Le lendemain elle se confessa, et il la laissa partir sans reprendre la conversation de la veille, mais en refusant de se charger de la distribution de ses biens.
La pureté, le dévouement absolu à la volonté de Dieu, l’ardeur de cette jeune fille avaient frappé le vieillard.
Depuis longtemps déjà il voulait renoncer au monde, mais le couvent exigeait de lui l’activité, car cette activité procurait des revenus au couvent. Et il consentait, bien qu’il sentît vaguement toute la fausseté de sa situation.
On le croyait saint, thaumaturge, et il était un homme faible, entraîné par les succès. Mais l’âme de cette jeune fille qui s’était révélée à lui, lui avait révélé la sienne. Il se rendit compte qu’il était loin de ce qu’il voulait être et de ce à quoi son cœur l’entraînait.
Peu après la visite de Lise, il s’enferma dans sa cellule et n’alla à l’église que trois semaines plus tard.

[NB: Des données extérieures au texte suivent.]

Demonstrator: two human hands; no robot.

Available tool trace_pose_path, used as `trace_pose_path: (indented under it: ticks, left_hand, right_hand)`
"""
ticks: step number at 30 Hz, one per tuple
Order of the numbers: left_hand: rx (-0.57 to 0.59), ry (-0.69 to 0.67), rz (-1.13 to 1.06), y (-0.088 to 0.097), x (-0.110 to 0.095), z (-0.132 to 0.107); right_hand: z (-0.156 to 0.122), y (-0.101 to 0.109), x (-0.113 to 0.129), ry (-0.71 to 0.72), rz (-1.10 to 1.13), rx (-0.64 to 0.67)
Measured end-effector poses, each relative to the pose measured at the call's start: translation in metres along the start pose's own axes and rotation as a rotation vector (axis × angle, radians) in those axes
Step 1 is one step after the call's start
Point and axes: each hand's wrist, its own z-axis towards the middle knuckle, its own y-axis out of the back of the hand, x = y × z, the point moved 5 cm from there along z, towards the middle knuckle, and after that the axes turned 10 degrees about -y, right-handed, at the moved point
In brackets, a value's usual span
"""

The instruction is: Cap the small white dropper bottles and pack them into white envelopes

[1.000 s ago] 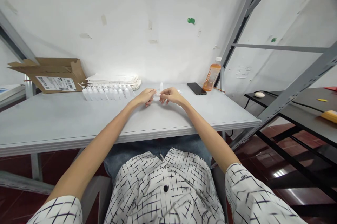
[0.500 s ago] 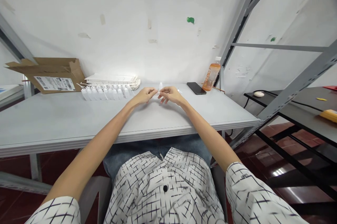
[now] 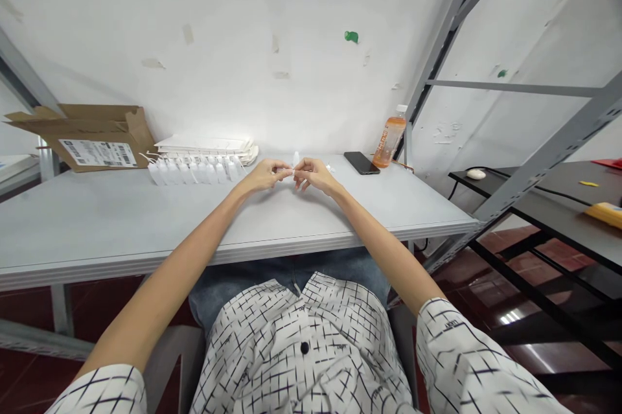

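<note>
The left hand [image 3: 265, 175] and right hand [image 3: 315, 174] meet near the far edge of the worktop [image 3: 121, 219], fingertips of both pinched on one small white piece [image 3: 290, 172].

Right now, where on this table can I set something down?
The near-left table is bare, from the front edge up to the row of white pieces and cardboard box. A smaller patch lies right of the right hand, before the phone. The back is crowded: stacked sheets, orange bottle.
</note>
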Motion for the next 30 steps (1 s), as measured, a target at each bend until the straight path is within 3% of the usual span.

Il écouta la messe, puis, après le service, fit un sermon dans lequel il se dénonçait, dénonçait les péchés du monde et l’appelait au repentir. Il prêchait tous les quinze jours, et à ses sermons accourait une foule de plus en plus grande. Sa gloire comme prédicateur se répandait de plus en plus. Il y avait dans ses sermons quelque chose de particulier, de hardi, de sincère; c’est pourquoi il avait une si grande influence sur les hommes.